Now is the time to build a better normal out of this crisis. Together we can change politics in this country. We can kick the Liberals out and put the Greens in the balance of power. Greens in the balance of power means that there are enough Greens in parliament that the government needs to consult with to make laws. That way we can make laws that are good for people and our country, because we know that 'Lib' and 'Lab' are pretty much the same these days, particularly when it comes to climate. With the balance of power, the Greens will push the next government to go harder and faster on climate change. The last time the Greens and Labor were in shared power, we passed laws to bring down pollution.

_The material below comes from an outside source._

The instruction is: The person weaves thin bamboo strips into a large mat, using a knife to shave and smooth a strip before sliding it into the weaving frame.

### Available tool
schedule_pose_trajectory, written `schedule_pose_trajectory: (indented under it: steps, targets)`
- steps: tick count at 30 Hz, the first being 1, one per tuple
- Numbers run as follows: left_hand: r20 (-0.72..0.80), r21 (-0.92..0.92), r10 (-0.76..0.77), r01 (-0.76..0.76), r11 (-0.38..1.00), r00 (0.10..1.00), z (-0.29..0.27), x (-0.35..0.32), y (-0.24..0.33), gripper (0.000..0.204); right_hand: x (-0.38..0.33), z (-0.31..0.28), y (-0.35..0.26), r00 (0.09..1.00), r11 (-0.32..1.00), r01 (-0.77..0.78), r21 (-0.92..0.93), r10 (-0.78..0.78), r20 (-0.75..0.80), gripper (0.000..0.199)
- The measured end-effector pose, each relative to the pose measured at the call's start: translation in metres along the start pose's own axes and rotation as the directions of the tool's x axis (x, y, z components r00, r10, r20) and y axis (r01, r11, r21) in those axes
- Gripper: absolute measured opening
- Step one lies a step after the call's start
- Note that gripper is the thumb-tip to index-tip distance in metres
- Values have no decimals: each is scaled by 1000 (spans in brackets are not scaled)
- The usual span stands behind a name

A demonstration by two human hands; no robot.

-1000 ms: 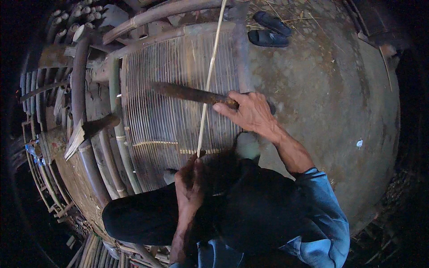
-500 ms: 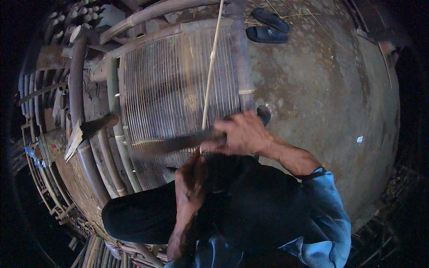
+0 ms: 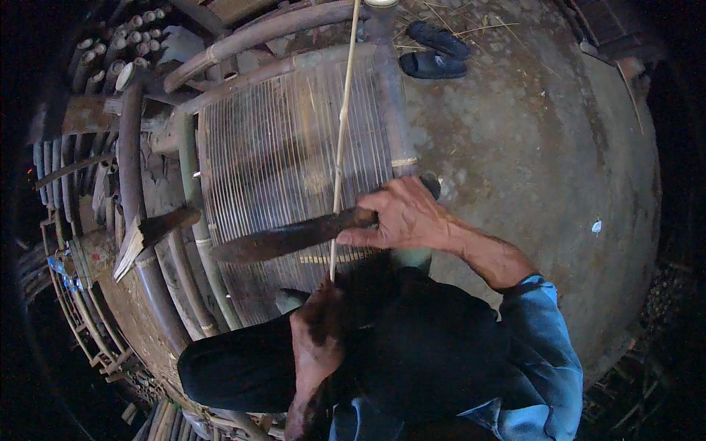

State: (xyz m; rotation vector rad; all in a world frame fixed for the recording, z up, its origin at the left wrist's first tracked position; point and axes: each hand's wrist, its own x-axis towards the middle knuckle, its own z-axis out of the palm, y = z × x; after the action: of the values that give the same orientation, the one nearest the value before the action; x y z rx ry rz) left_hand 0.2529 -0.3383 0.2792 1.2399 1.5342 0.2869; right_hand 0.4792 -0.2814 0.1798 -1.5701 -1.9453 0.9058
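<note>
We see the right hand clenched on a knife, blade pointing to 9 o'clock, touching a thin strip. Left hand pinches the strip's lower end; it runs to 12 o'clock over a slatted frame. Sandals at 1 o'clock.

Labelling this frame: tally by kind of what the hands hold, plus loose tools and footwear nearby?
Long knife in right hand: 1
Thin bamboo strip in left hand: 1
Hatchet on the poles: 1
Dark sandals on the ground: 2
Total: 5
</note>
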Motion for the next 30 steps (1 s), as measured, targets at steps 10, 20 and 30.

Coal and gas are causing the greatest damage to people, and we know that the Liberals and the Labor Party continue to take those dirty donations from the oil and gas companies. That's why they won't talk about their target, and that's why they're all talk and no action. We can continue to enjoy our lives in harmony, with plenty of energy from clean sources like sun and wind, or we can become a climate denier, a climate criminal, or the climate terrorists that the previous senator spoke about— (Time expired)

Photo of Carol BrownCarol Brown (Tasmania, Australian Labor Party, Shadow Assistant Minister for Infrastructure and Regional Tourism) Share this | | Hansard source

The question is that the urgency motion be agreed to.